There are two very big reasons why these three were called into question One is that we are two days away from the saddest day in U.S. history. New Yorkers, in general, are incredibly sensitive to any perceived anti-patriotism, especially so close to home. The general feeling is, these three guys are given the opportunity to make exorbitant amounts of money in this very country, and they can’t even take an hour or two out of their schedule to visit soldiers who fight for their right to make said money (among other things).
The other reason is something anyone with any working senses can get: the Mets want these guys to be as uncomfortable as possible. In the same town where Dick Young had a hand (or “underhand”) in driving The Franchise out of town, the Mets are doing the same by planting seeds that these guys don’t support our country, our troops and don’t support YOU, the tax-paying citizens who keep this country great. So let’s make their lives as miserable as possible so they no longer want to play here, that they “retire” or “quit” on their own. Although that won’t happen, my feeling is this is more directed at Beltran, with his backloaded contract, the Mets I’m sure would like nothing more than to have him waive his no-trade clause and wave bye-bye to New York.
Just merely an observation that I’ve made.
Don’t get me wrong. I get the discord, I get why people are upset. What I don’t get is the vitriol behind it. The New York media of course is ALL OVER this like white on rice because of the significant heart-string impact it will make. Not only with the timing of a sensitive historical event but because Mets fans have made it clear that these three guys are the bane of their existence.

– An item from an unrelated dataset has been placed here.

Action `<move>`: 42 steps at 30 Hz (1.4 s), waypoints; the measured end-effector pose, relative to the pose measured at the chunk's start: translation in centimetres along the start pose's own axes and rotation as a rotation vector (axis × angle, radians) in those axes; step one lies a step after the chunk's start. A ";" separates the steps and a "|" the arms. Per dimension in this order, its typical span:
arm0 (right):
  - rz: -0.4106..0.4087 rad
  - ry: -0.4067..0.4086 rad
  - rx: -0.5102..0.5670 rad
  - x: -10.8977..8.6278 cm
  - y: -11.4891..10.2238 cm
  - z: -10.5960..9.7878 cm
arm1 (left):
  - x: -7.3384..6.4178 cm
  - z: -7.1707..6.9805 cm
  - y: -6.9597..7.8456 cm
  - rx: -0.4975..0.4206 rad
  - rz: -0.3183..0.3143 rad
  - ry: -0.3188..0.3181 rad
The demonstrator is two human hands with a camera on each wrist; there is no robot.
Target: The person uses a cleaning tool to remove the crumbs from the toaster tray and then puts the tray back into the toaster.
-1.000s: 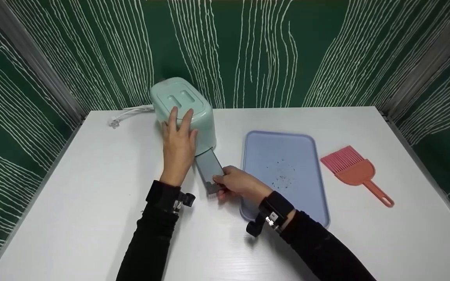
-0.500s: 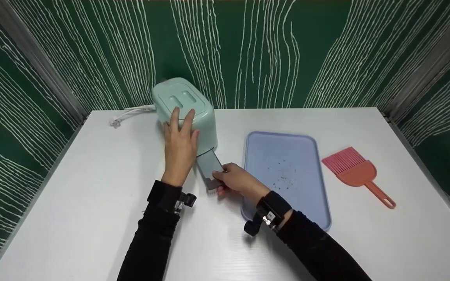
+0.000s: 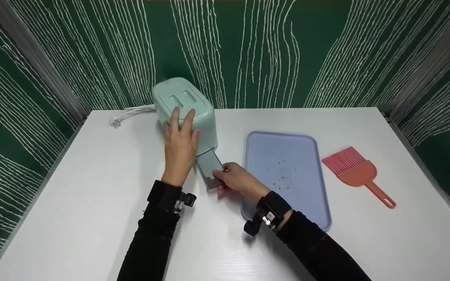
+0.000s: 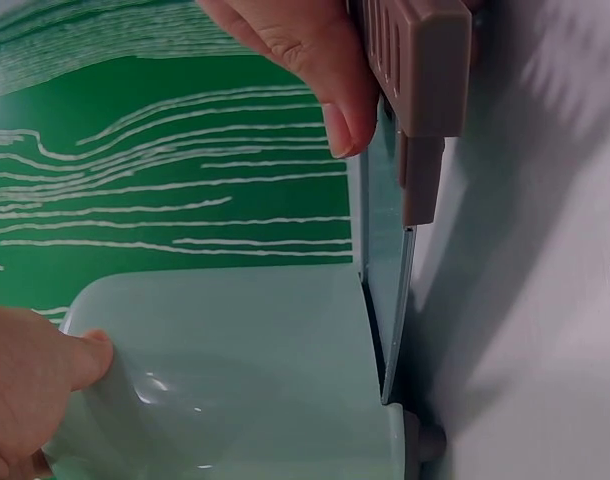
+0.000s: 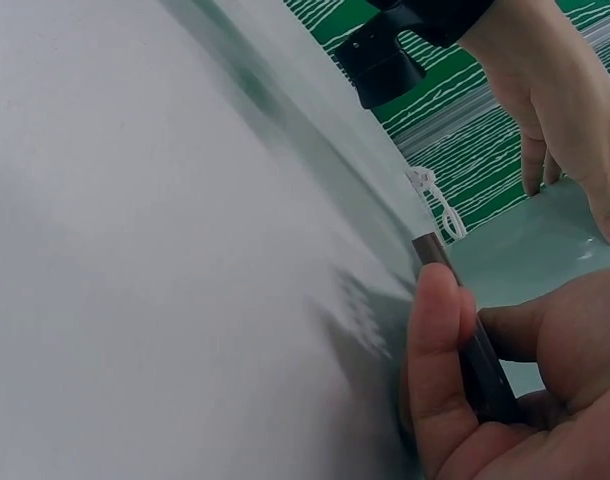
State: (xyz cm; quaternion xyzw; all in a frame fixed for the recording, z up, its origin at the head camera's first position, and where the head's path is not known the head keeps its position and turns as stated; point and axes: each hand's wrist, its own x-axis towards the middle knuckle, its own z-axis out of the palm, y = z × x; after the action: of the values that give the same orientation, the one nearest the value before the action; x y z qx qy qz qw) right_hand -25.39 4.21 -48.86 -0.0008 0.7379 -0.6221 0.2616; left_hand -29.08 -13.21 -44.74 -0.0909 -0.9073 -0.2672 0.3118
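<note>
A mint-green toaster with a lid on top stands at the back left of the white table. My left hand rests on it with fingers spread over the lid's near edge; in the left wrist view the thumb touches its side. A flat grey crumb tray sticks out of the toaster's base, its inner end hidden inside. With thumb and curled fingers my right hand pinches the tray's brown end piece, partly covered by the fingers in the right wrist view.
A shallow blue tray lies right of the toaster, with dark crumbs on it. Farther right lies an orange hand brush with pink bristles. The toaster's white cord and plug lie at back left. Green walls enclose the table.
The crumb tray's outer end has shifted slightly toward the toaster, with my right hand keeping hold of it. My left hand stays on the toaster. The head view has shifted very slightly.
</note>
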 end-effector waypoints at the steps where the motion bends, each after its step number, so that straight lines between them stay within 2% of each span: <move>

Of course I recognize these guys have not made a good case for themselves with this particular visit. Beltran is the only player who has somewhat taken the high road, saying that he had visited veterans with Fred Wilpon (who should be applauded for his support of these worthy causes), but he had to attend to personal business with his charities in Puerto Rico. With that logic, shouldn’t we call Carlos Beltran PATRIOTIC for using his wealth and philanthropy for the common good in his native land?

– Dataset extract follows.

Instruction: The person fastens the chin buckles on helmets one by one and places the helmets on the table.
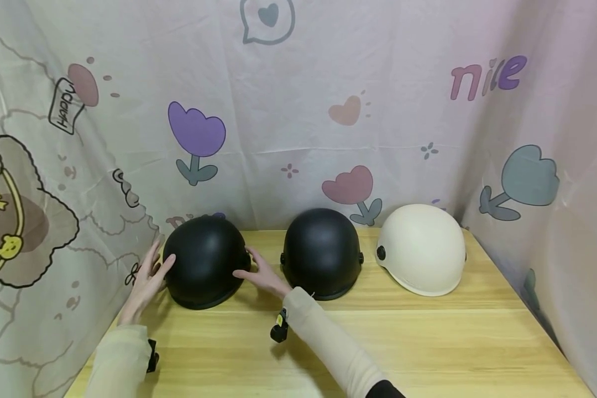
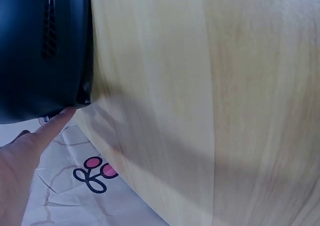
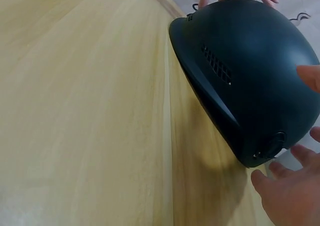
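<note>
At the left of the row, a black helmet [image 1: 204,262] stands on the wooden table between both hands. The left hand [image 1: 146,284] is at its left side with fingers spread, and in the left wrist view a fingertip [image 2: 69,111] meets the lower rim corner. On the opposite side, the right hand [image 1: 266,275] has its thumb out in front and its fingers reaching behind the helmet's edge. The right wrist view shows the right hand's loosely bent fingers [image 3: 280,171] close to the round side knob [image 3: 272,146]. A slotted vent [image 3: 216,65] marks the helmet's shell.
A second black helmet [image 1: 321,254] stands just right of the right hand, and a white helmet [image 1: 423,251] is farther right. Printed curtains [image 1: 278,83] hang behind and beside the wooden table [image 1: 428,342].
</note>
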`<action>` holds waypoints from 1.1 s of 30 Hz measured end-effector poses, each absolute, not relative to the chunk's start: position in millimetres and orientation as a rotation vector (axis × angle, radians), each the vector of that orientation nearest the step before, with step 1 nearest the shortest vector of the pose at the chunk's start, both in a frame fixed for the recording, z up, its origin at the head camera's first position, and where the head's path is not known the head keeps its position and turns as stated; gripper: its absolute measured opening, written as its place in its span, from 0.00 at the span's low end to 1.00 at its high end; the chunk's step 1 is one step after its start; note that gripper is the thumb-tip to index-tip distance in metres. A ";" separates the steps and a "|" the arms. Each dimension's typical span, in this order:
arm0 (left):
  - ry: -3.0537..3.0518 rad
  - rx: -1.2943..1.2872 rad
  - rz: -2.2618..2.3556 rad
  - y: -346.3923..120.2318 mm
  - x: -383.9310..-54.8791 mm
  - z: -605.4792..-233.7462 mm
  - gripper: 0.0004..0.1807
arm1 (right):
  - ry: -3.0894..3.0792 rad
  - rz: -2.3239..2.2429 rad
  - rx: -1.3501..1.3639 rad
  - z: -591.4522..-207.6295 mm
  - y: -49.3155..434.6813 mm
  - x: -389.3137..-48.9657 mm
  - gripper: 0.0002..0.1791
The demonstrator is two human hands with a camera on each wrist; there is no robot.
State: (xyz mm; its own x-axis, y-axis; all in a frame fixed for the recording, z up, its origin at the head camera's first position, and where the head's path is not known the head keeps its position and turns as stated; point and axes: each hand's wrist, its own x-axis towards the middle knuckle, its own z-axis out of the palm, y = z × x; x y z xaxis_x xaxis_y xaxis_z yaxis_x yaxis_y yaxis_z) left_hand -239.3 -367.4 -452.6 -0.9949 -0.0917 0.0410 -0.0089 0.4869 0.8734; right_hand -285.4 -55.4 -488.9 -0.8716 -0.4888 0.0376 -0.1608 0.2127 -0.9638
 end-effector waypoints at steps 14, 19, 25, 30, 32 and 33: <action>-2.696 0.110 -1.492 -365.0 -241.3 -457.0 0.42 | 2.162 -1.705 -0.573 -489.6 -67.1 -284.8 0.49; -2.702 0.088 -1.462 -362.6 -240.5 -456.5 0.40 | 2.205 -1.659 -0.561 -488.6 -64.8 -284.6 0.50; -2.688 0.077 -1.487 -361.5 -239.2 -459.0 0.40 | 2.225 -1.601 -0.530 -489.5 -63.1 -281.6 0.51; -2.665 0.080 -1.507 -360.1 -240.4 -460.7 0.40 | 2.232 -1.626 -0.513 -490.3 -62.7 -280.6 0.52; -2.662 0.081 -1.494 -359.5 -240.6 -461.4 0.40 | 2.239 -1.637 -0.506 -489.9 -62.8 -280.6 0.52; -2.664 0.082 -1.483 -359.2 -240.5 -461.6 0.40 | 2.242 -1.639 -0.504 -489.5 -62.9 -280.7 0.52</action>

Castillo and Perez did not help their case with their excuses. Castillo gets “squeamish?” You know what makes me squeamish? Watching you try to catch a routine pop-up, Louie. As for Perez, that is such a scripted Boras answer, it’s not even funny. However, to play devil’s advocate, I do want to point out they didn’t HAVE to attend. What I will say is…Luis. There is this great saying and it goes like this: “It is better to remain silent and be thought a fool, than to open your mouth and remove all doubt.”
Far be it for me to defend these guys though, but this is a non-issue, a story on an off-day that the press is all over. The local press members don’t have to read several blogs to know that these three particular players are on the doo-doo list of most fans (not to mention the team’s management). This was SO EASY to do. Cast these guys is as unappealing light as possible, then let the vitriol commence.
This was a case of cheap and schlock journalism. If we don’t see that, then we are part of the problem, too.
My friend Dave Singer over at NY Sports Dog possibly said it best today: the veterans at Walter Reed fought for personal freedom and choice. Like it or not, Beltran, Castillo and Perez did what was within their rights. Deal with it.